Years of conflict and mismanagement have left Liberia one of the poorest countries in the world, with GDP per capita estimated at US$190.2 Poverty is pervasive, and is particularly acute in rural areas and the most remote corners of the country.

The main finding of the Core Welfare Indicator Questionnaire (CWIQ), carried out by the Liberian Institute of Statistics and GeoInformation Services (LISGIS), is that 63.8 percent of Liberians live below the poverty line. This implies that 1.7 million Liberians are living in poverty. Of these, about 1.3 million people are living in extreme poverty, equivalent to 48 percent of the population. Poverty is higher in rural areas than in urban areas. Since about 70 percent of the population lives in rural areas, about three-quarters of the poor live in rural areas.

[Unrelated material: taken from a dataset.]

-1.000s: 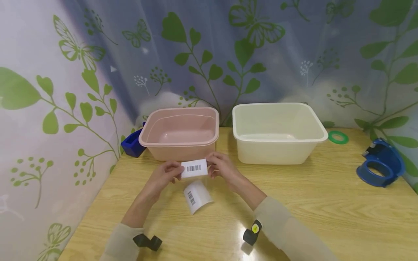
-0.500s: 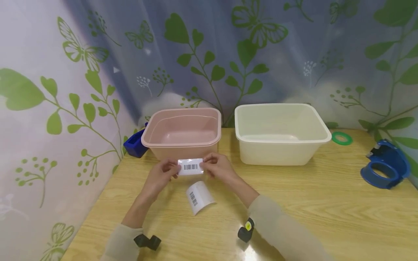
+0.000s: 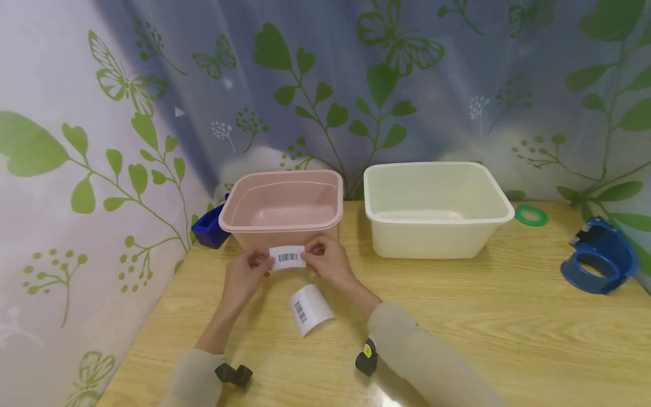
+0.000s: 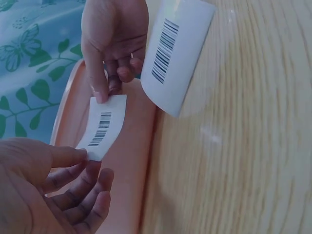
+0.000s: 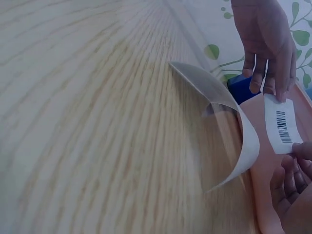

Liberia’s infrastructure was severely damaged by war. Most Liberians have no access to electricity, improved water and sanitation facilities, acceptable housing, or decent roads. Weak infrastructure undermines income earning opportunities, limits access to health and education facilities, raises the price of goods and services, and weakens food security. Women and children bear a large burden as a result of poor infrastructure, as they must spend more time carrying water and other goods; are more vulnerable to crime; and have less access to health facilities, raising the risk of child and maternal mortality. Persons with disabilities are also disproportionately disadvantaged.

Food insecurity is high in Liberia and is evident in the poor nutritional status of the population. Over two-thirds of households report they cannot afford three meals a day. Two out of five Liberian children are growth-stunted and almost 20 percent are underweight. Poor health contributes significantly to poverty in Liberia, and health systems are in a state of disrepair in the aftermath of the conflict. Life expectancy at birth is just 45 years. There are only 51 Liberian physicians and 297 nurse midwives (excluding trained traditional midwives) to cover public health needs. Out of the 325 health facilities available before the war, about 95 percent were partially or wholly destroyed.